__Aim of the task__:
Instruction for the entries that follow: retype exactly the lines from the line with "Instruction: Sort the" to the line with "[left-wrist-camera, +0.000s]", both included, and omit all others.

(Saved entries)
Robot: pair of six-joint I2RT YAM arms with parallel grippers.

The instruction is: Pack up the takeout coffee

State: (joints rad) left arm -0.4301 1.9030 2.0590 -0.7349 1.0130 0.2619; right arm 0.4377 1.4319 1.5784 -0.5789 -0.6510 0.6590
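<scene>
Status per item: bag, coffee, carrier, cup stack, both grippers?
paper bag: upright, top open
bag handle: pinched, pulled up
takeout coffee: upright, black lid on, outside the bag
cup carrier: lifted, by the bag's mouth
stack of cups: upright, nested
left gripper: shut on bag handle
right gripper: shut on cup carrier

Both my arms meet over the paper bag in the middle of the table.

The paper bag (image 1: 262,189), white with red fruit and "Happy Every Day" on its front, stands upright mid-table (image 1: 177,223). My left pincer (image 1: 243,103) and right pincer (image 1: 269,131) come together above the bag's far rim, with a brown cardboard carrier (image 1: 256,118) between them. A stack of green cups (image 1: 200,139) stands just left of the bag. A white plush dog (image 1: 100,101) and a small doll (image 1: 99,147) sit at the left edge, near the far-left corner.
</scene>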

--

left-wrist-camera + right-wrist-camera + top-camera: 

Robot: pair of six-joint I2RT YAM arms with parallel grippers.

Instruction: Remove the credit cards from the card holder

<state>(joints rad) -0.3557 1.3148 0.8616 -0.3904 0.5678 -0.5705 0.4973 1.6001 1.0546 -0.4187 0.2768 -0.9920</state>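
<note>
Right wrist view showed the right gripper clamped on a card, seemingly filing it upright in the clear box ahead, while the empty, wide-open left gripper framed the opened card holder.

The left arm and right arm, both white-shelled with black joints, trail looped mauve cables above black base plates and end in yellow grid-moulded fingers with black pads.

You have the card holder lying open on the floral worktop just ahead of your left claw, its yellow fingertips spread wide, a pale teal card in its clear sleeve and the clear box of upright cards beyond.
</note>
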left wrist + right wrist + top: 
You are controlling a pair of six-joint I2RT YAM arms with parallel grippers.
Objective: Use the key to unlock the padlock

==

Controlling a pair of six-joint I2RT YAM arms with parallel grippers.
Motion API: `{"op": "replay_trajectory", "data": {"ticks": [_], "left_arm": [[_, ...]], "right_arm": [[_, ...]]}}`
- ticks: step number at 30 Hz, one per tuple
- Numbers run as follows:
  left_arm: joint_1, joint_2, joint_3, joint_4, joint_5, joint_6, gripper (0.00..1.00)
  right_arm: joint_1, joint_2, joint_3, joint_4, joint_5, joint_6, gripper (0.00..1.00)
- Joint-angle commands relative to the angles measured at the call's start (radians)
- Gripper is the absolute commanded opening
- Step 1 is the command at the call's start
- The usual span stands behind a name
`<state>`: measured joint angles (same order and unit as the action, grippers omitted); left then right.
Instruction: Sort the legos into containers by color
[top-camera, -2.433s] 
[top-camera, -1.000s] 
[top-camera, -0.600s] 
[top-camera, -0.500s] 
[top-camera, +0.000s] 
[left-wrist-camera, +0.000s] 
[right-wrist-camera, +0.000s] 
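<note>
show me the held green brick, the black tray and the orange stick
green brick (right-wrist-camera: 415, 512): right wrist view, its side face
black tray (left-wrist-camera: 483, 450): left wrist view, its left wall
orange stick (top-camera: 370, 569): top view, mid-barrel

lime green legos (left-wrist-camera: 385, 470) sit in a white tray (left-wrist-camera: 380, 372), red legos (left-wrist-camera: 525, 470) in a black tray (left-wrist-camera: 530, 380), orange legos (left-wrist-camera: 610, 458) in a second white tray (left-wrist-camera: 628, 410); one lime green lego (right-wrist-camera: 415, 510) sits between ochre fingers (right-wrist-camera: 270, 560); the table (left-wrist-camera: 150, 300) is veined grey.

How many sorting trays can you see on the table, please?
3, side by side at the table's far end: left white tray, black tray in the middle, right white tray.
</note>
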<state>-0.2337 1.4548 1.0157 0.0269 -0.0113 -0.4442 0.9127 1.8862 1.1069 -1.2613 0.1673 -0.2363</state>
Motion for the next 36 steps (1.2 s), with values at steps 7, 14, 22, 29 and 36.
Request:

__Task output__:
Instruction: Sort the legos into containers by color
[top-camera, -2.433s] 
[top-camera, -1.000s] 
[top-camera, -0.600s] 
[top-camera, -0.500s] 
[top-camera, +0.000s] 
[left-wrist-camera, +0.000s] 

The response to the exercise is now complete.